For testing, we employ the popular benchmarks HMDB51 [34] and UCF101 [35]. The former is composed of 6, 766 videos from 51 classes, illustrated in Fig. 4, with an average duration of 3.2s; the frame height is scaled to 240, and the frame rate is converted to 30 frames per second (FPS). The latter comprises 13, 320 videos from 101 action classes, illustrated in Fig. 5, with frame resolution standardized to 25 FPS and \(320\times 240\) pixels. The average duration of the videos is 7.2s. As is customary in ZSAR research [10], performance is evaluated using the well-known accuracy metric, which quantifies the number of correct predictions relative to the total number of predictions made.

Fig. 5
figure 5

Samples for the 101 action classes from the UCF101 dataset [35]

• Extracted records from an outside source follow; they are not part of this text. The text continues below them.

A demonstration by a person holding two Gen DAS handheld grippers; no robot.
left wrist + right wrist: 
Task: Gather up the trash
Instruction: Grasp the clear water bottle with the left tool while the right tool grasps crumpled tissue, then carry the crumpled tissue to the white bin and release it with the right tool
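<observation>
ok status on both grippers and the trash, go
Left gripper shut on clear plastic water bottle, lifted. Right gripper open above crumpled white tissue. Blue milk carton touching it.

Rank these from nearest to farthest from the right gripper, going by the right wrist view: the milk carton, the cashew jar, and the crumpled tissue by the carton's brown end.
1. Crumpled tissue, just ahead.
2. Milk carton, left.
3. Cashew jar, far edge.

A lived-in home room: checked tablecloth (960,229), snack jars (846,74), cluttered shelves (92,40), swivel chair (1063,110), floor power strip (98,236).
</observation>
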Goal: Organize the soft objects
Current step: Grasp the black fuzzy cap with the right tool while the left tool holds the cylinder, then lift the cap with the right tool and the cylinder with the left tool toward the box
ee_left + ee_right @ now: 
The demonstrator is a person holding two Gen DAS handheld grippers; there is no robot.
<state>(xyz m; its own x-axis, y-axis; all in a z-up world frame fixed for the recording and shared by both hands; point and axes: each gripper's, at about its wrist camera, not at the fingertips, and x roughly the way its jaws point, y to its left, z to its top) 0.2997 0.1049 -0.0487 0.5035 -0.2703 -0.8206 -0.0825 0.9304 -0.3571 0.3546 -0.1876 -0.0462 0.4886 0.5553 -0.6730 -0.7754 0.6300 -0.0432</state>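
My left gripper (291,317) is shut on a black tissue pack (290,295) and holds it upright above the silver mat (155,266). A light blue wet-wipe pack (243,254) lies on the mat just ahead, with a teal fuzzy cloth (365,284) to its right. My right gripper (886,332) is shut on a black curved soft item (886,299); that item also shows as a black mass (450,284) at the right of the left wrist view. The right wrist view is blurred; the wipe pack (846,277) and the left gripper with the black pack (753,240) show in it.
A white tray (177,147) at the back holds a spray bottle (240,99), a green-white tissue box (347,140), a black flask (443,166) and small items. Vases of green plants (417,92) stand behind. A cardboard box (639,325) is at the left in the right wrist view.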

Providing a fair evaluation of ZSAR models using these datasets is not straightforward due to the nature of the visual feature extractors and the datasets used for training them. For example, if a ZSAR model uses the I3D network, pre-trained on Kinetics400 [2], there are overlaps between the set of classes from Kinetics400 and the set of classes from HMDB51 and UCF101. This overlap imposes the removal of these classes from the ZSAR test set to preserve the ZSL premise (i.e., the disjunction between training and testing class sets). However, these overlaps are often challenging to recognize due to differences in class names and the visual and semantic similarity between certain classes, as pointed out in [8, 10, 36,37,38].

Taking this into account, we adopt the TruZe evaluation protocol [38] on UCF101 and HMDB51 datasets, in which the testing split is generated with the following guidelines: (i) to discard exact matches (e.g., archery); (ii) to discard matches that can be either superset or subset (e.g., cricket shot and cricket bowling (UCF101) and playing cricket (Kinetics400)); and (iii) to discard matches that predict the same visual and semantic match (e.g., apply eye makeup (UCF101) and filling eyebrows (Kinetics400)). The result is a configuration with 29/22 (train/test) and 67/34 classes for the HMDB51 and UCF101 datasets, respectively. As our model does not require these training sets (i.e., it is cross-dataset), we take into consideration only the testing sets (i.e., 0/22 and 0/34)Footnote 1.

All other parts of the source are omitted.